Locate "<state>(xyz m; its" in the listing below, then output the line holding it and every line after it, exactly and with nothing else.

Stored data below:

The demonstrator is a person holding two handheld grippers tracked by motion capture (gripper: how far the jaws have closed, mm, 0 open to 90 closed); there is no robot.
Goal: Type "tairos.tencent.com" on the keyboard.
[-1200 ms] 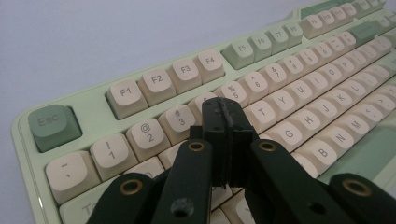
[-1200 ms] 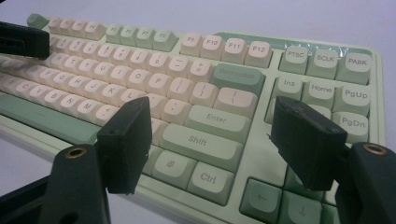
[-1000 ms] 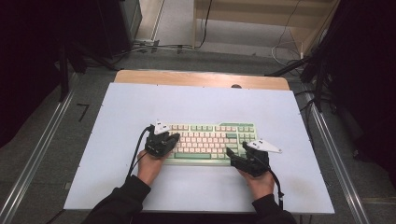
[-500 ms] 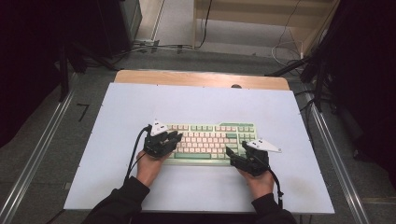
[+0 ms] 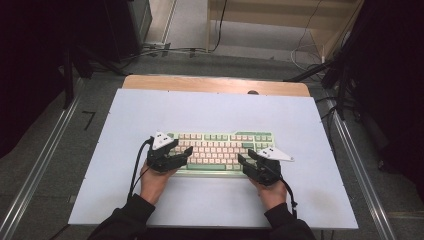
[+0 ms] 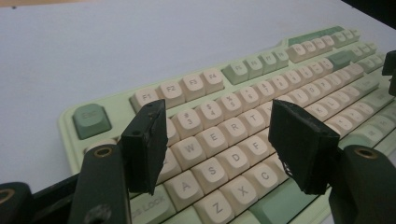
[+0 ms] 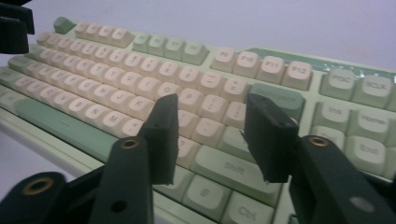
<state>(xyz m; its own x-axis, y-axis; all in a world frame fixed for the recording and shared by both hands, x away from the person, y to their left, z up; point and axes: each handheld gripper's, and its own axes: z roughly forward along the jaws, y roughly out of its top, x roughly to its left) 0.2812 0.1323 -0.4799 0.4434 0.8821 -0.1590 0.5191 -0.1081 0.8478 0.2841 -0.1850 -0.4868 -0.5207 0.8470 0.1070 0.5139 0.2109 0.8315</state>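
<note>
Two sets of fingers, left [image 5: 186, 151] just opening, right [image 5: 243, 159] just narrowing, both empty, hover over opposite ends of the keyboard [image 5: 220, 148], its length spanning between them.

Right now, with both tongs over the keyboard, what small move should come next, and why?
Probably a short dip of the left tongs onto a key. Their jaws have just been opening and stand apart above the W, E, S, D keys of the keyboard with nothing between them. The right tongs, jaws just closing but still apart with nothing between them, hover near the Shift key.
</note>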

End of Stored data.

Output below:
<state>(xyz m; its own x-axis, y-axis; all in a world frame fixed for the recording and shared by both hands, x away from the person, y to their left, z up; point and axes: each handheld gripper's, and its own axes: z roughly forward along the jaws, y roughly out of its top, x roughly to its left) 0.2812 0.1323 -0.4799 0.4434 0.8821 -0.1590 0.5191 -0.1081 0.8478 0.2841 -0.1850 -0.4868 -0.5207 0.8470 0.1070 0.5139 0.2109 0.8315</state>
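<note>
Two sets of fingers, left [image 5: 186, 151] just opening, right [image 5: 243, 159] just narrowing, both empty, hover over opposite ends of the keyboard [image 5: 220, 148], its length spanning between them.

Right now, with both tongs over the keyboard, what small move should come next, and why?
Probably a short dip of the left tongs onto a key. Their jaws have just been opening and stand apart above the W, E, S, D keys of the keyboard with nothing between them. The right tongs, jaws just closing but still apart with nothing between them, hover near the Shift key.
</note>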

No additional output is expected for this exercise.